HOWARD, Chief Judge.

¶ 1 Appellants Craig and Janine Courtney (“the Courtneys”) appeal from the trial court’s grant of partial summary judgment and from its entry of a deficiency judgment against them. On appeal, they argue the court erred by not dismissing First Credit Union’s (“First Credit”) complaint as premature, by not finding that an anti-deficiency statute barred a deficiency judgment, and by entering a deficiency judgment against them when the underlying indebtedness had been extinguished. Because we find no error, we affirm.

Factual and Procedural History

¶ 2 The parties largely agree on the underlying facts but dispute their legal effect. In December 2006, Orange Grove I, L.L.C. (“Borrower”) entered into a construction loan agreement with First Credit for the principal amount of $3.56 million. Borrower executed a promissory note and a deed of trust in First Credit’s favor, secured by real property in northwest Tucson known as the Appian Estates at Casas Adobes (“Appian Estates”). First Credit also required the Courtneys to sign a “Commercial Guaranty” that made *107 them personally liable for the “Indebtedness.” The Commercial Guaranty contained numerous waivers of legal defenses to its enforcement.
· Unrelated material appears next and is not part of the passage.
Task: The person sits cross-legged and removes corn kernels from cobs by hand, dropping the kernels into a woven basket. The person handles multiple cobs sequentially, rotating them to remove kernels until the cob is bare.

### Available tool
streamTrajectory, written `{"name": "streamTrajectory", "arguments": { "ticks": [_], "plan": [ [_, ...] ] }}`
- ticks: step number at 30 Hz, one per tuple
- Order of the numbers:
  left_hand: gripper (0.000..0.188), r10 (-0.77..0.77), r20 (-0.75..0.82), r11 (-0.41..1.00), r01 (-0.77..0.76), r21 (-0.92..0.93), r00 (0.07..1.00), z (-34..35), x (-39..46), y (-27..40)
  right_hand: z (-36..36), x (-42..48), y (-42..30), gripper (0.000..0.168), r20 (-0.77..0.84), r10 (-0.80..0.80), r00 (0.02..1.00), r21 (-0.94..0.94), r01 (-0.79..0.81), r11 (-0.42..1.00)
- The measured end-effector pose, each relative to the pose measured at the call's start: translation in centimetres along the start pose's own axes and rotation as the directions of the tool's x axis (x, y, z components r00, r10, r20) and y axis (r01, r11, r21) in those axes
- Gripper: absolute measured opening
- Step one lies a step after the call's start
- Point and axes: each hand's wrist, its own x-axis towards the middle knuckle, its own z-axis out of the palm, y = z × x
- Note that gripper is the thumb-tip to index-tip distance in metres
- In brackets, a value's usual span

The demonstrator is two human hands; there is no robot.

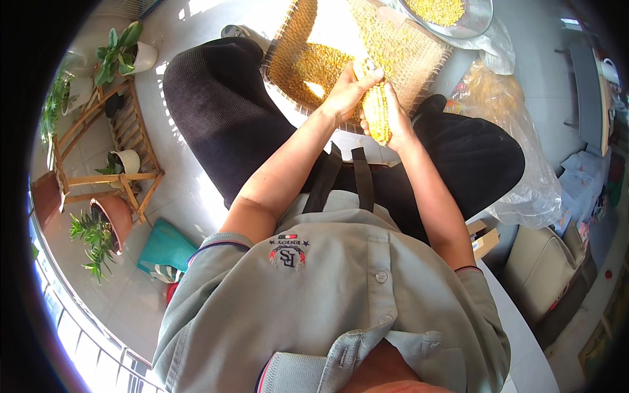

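An ear of yellow dried corn [377, 114] is held between my two hands above the near side of a woven basket. My left hand [346, 91] grips its upper part, the thumb lying across it near the far end. Around the lower right side of the ear curl the fingers of my right hand [399, 115]. Loose corn kernels [314, 69] lie heaped in the woven basket [417, 83], with more scattered over its sunlit right side. Where the ear's far end is, bright light and the fingers make the detail hard to read.
A metal bowl [484, 19] of kernels stands beyond the basket at the right. A clear plastic bag [521, 162] lies beside my right knee. Potted plants [118, 54], a wooden rack [137, 127] and a teal bag [164, 248] are at the left; a cardboard box [485, 241] is at the right.
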Motion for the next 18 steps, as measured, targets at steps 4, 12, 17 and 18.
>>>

¶ 3 In May 2009, Borrower and First Credit executed a “Change in Terms Agreement” that provided additional security for the loan, stipulated to a lower principal amount due, and granted an extension of time for payment of the loan. The Courtneys also signed the agreement. The new security consisted of a residential home on less than 2.5 acres of land, also in northwest Tucson, which the parties refer to as the “Citrine Property.” The Citrine Property was subject to preexisting liens totaling about $52,000.
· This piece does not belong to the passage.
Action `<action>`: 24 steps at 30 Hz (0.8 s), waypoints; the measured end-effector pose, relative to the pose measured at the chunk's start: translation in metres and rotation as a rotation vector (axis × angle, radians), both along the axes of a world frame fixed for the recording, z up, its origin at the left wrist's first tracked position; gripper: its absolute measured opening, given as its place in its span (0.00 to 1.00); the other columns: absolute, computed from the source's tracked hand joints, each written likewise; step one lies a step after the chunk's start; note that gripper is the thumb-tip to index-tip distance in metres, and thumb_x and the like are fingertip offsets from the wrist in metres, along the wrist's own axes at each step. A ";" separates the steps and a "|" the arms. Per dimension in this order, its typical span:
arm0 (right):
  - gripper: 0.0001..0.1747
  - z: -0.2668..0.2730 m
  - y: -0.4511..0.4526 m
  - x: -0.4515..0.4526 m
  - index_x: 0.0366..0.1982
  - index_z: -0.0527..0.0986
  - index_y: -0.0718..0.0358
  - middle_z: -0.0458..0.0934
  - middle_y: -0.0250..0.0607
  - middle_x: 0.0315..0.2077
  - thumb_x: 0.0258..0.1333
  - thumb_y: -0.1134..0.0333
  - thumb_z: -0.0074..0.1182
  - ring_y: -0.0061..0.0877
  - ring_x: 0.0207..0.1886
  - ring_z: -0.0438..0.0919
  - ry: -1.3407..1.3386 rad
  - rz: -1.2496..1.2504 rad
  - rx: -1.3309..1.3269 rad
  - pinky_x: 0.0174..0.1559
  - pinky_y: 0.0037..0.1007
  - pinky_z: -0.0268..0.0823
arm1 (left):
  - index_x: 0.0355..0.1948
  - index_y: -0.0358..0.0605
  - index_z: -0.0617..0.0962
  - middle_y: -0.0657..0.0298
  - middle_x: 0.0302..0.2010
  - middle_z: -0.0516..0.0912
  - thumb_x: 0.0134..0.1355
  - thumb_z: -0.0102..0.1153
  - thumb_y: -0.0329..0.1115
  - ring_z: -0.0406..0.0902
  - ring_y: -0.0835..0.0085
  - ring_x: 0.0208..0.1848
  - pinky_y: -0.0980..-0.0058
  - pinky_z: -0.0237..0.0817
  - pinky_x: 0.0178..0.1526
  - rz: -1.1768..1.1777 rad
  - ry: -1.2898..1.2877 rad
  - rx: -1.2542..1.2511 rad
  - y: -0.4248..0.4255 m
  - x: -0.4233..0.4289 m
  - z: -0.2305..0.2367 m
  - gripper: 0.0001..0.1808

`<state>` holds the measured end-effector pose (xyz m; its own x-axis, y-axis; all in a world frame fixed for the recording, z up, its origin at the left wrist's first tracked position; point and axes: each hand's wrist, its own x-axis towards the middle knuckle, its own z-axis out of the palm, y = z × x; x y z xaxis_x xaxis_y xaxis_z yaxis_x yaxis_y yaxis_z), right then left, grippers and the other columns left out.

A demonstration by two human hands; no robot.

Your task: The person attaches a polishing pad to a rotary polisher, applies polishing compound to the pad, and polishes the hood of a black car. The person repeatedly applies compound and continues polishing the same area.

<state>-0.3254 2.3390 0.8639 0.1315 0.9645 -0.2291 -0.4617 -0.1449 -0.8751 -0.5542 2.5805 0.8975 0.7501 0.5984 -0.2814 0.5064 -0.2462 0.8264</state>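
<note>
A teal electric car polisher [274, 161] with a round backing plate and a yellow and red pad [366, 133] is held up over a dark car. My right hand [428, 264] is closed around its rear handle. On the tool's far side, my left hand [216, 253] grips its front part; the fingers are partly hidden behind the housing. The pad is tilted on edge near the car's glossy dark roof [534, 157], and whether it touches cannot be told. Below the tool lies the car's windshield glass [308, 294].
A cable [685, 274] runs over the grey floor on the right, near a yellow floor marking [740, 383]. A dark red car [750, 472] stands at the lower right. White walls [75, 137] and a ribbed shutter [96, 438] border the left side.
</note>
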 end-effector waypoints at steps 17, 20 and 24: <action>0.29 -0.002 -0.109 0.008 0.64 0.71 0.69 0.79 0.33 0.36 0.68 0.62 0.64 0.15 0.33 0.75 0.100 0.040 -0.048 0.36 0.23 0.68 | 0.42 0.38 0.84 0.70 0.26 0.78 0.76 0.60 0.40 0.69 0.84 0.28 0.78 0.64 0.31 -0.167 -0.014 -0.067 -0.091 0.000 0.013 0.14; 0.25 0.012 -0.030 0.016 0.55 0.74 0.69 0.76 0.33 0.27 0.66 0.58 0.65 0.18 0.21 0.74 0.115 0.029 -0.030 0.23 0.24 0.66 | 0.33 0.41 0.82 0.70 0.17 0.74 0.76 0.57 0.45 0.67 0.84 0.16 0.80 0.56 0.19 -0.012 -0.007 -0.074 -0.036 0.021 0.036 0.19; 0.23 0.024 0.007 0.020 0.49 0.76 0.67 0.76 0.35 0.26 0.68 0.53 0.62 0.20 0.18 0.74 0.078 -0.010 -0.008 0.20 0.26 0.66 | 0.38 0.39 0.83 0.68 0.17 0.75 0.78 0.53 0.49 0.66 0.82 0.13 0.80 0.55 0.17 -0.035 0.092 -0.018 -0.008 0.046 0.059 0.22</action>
¶4 Borrower subsequently defaulted on the construction loan. First Credit then requested a trustee’s sale of the Appian Estates property. At the sale held on February 16, 2011, First Credit acquired the Appian Estates property for a credit bid of $2.4 million. Nine days later, on February 25, 2011, First Credit sued the Courtneys, based on the Commercial Guaranty, for a deficiency judgment on the loan. It chose to forgo suing Borrower or requesting a sale of the Citrine Property.

¶ 5 The trial court granted partial summary judgment to First Credit on the issue of liability and proceeded to trial on the fair market value of the Appian Estates property and the amount of any deficiency. At trial, the Courtneys raised additional defenses to liability based on A.R.S. § 33-814. First Credit responded, contending the Courtneys had misinterpreted the statute and had, in any event, waived defenses based on § 33-814.

¶ 6 After taking the case under advisement, the trial court found that the waivers in the guaranty precluded the Courtneys’ liability defenses. The court also found that the fair market value of the property was less than its sale price, and therefore based the deficiency award on the difference between the sale price and the debt. It entered a deficiency judgment in favor of First Credit in the amount of $1,355,039.28 plus interest at the rate of eighteen percent per year, which was the amount agreed upon in the Change in Terms Agreement. The court also awarded First Credit attorney fees of $95,342.25. The Courtneys appeal. We have jurisdiction pursuant to A.R.S. §§ 12-120.21(A)(1) and 12-2101(A)(1).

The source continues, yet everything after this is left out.